#### [Problem description]
Nothing but the lines below between the line holding "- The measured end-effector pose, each" and the line holding "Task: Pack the", inclusive, should appear in the answer, each set down exactly.

----- The data -----

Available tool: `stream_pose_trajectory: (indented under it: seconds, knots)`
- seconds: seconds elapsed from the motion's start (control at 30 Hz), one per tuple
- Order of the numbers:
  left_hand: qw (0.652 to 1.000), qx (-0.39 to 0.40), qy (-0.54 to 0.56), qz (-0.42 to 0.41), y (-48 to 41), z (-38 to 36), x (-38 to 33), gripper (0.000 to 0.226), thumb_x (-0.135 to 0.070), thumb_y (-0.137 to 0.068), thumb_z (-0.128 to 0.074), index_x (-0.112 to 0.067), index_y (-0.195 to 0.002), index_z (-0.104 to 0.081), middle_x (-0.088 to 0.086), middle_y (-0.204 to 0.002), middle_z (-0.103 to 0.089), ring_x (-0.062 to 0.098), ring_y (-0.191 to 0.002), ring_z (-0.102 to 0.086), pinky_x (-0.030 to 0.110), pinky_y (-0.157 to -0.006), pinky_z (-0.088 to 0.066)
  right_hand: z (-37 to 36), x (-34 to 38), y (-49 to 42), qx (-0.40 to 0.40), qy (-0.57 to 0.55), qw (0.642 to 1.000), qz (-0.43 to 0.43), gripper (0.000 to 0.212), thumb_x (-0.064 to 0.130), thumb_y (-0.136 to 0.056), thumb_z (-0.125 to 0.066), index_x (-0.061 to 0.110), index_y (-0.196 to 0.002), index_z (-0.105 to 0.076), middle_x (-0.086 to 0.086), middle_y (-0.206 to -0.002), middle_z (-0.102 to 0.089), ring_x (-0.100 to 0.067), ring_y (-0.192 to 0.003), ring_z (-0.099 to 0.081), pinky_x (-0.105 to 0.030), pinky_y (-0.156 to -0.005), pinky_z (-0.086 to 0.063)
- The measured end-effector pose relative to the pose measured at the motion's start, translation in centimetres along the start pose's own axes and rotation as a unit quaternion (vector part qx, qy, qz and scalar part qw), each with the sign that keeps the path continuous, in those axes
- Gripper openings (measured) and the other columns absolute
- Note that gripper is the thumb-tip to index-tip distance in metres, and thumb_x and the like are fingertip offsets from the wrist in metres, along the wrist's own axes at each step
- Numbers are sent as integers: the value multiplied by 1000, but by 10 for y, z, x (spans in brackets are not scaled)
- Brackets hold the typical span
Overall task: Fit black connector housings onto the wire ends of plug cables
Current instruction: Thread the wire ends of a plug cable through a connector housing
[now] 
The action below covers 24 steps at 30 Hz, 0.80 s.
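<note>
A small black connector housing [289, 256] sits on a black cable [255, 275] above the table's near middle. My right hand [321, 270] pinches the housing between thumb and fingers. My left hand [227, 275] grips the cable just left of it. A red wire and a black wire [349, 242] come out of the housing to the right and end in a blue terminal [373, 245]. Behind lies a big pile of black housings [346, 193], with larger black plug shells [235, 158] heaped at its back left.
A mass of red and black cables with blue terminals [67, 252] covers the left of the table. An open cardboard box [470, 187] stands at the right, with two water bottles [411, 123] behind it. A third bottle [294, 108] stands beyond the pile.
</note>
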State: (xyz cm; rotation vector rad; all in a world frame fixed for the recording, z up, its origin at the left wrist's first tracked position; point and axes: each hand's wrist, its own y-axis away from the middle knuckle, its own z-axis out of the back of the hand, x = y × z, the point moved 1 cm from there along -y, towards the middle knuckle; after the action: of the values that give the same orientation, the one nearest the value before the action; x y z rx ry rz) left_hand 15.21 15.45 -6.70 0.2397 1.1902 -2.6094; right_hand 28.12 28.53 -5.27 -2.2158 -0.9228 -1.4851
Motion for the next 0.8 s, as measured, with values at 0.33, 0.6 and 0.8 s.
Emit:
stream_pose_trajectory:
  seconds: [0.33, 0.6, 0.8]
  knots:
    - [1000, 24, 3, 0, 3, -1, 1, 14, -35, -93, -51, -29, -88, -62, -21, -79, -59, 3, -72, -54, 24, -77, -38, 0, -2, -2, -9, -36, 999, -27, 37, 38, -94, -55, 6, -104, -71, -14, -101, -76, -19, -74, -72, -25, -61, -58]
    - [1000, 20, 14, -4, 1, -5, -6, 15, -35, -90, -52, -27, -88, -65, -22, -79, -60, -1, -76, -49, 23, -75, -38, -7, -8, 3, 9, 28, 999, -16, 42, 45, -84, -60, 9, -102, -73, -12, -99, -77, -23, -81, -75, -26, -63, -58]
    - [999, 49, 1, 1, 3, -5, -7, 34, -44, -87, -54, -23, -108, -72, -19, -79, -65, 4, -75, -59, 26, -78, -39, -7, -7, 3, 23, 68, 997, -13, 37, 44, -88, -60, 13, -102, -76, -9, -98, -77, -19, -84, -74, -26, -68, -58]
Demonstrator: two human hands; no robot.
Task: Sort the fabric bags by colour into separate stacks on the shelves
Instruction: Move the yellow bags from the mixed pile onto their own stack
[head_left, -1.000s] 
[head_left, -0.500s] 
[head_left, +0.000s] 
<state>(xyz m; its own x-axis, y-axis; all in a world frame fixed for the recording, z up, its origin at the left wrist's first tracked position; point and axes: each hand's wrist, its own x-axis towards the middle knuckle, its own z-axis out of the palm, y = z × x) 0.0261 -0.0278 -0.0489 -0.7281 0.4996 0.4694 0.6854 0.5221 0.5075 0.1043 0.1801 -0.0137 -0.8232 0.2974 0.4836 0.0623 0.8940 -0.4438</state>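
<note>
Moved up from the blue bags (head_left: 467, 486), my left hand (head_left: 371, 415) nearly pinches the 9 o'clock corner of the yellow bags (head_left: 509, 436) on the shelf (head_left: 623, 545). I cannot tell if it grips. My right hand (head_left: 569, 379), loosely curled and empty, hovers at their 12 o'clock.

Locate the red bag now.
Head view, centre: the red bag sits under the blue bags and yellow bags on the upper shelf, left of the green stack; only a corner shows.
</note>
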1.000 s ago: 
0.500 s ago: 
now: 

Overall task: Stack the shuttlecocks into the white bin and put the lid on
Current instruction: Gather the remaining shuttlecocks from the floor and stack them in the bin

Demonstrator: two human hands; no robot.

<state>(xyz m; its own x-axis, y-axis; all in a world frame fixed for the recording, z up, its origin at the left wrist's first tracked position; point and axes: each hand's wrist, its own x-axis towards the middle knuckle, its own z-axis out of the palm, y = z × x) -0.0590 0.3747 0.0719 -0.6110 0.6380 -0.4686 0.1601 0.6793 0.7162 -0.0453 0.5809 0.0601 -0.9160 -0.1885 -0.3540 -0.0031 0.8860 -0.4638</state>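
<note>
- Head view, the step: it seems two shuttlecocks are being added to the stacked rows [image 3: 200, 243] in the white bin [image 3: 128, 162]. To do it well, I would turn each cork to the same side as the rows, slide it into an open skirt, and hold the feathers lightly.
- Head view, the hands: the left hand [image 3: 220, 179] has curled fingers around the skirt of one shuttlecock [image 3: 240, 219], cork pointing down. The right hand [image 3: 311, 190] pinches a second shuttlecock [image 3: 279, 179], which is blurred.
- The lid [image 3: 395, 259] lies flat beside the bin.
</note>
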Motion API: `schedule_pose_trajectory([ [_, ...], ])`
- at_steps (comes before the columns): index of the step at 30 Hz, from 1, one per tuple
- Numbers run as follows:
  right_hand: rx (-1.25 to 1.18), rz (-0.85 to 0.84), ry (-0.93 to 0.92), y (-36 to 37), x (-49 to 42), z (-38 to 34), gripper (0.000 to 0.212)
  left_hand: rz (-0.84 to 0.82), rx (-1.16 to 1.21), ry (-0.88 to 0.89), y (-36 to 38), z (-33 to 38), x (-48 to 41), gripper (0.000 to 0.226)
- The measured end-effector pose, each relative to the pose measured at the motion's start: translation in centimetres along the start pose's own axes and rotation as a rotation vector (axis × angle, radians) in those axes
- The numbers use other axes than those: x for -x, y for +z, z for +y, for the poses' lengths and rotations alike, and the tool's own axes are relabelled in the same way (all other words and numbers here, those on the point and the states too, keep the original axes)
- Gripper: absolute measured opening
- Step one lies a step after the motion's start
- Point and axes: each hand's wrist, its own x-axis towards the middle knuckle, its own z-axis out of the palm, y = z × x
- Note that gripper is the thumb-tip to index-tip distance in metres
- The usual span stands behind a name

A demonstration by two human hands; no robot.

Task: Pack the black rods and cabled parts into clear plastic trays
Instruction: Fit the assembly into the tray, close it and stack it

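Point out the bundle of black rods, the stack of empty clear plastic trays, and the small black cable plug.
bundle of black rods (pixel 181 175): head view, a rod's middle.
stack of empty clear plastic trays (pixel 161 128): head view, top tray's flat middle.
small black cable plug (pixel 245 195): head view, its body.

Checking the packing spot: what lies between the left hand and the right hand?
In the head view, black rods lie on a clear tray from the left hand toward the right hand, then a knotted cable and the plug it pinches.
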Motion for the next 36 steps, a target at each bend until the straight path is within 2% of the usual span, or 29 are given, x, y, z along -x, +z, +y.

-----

#### [Worked solution]
- The measured end-effector pose, each relative to the pose measured at the motion's start: translation in centimetres along the start pose's own axes and rotation as a rotation vector (axis × angle, radians) in those axes
- The numbers use other axes than those: x for -x, y for +z, z for +y, for the poses' lengths and rotations alike, and the tool's own axes are relabelled in the same way (all other words and numbers here, those on the point and the states too, keep the original axes)
- Gripper: absolute measured opening
- Step one lies a step after the motion's start
- Point and axes: each hand's wrist, its own x-axis towards the middle knuckle, its own z-axis out of the palm, y = z × x
- Note that gripper is the thumb-tip to index-tip distance in metres
- The usual span stands behind a name

A demonstration by two human hands; no robot.

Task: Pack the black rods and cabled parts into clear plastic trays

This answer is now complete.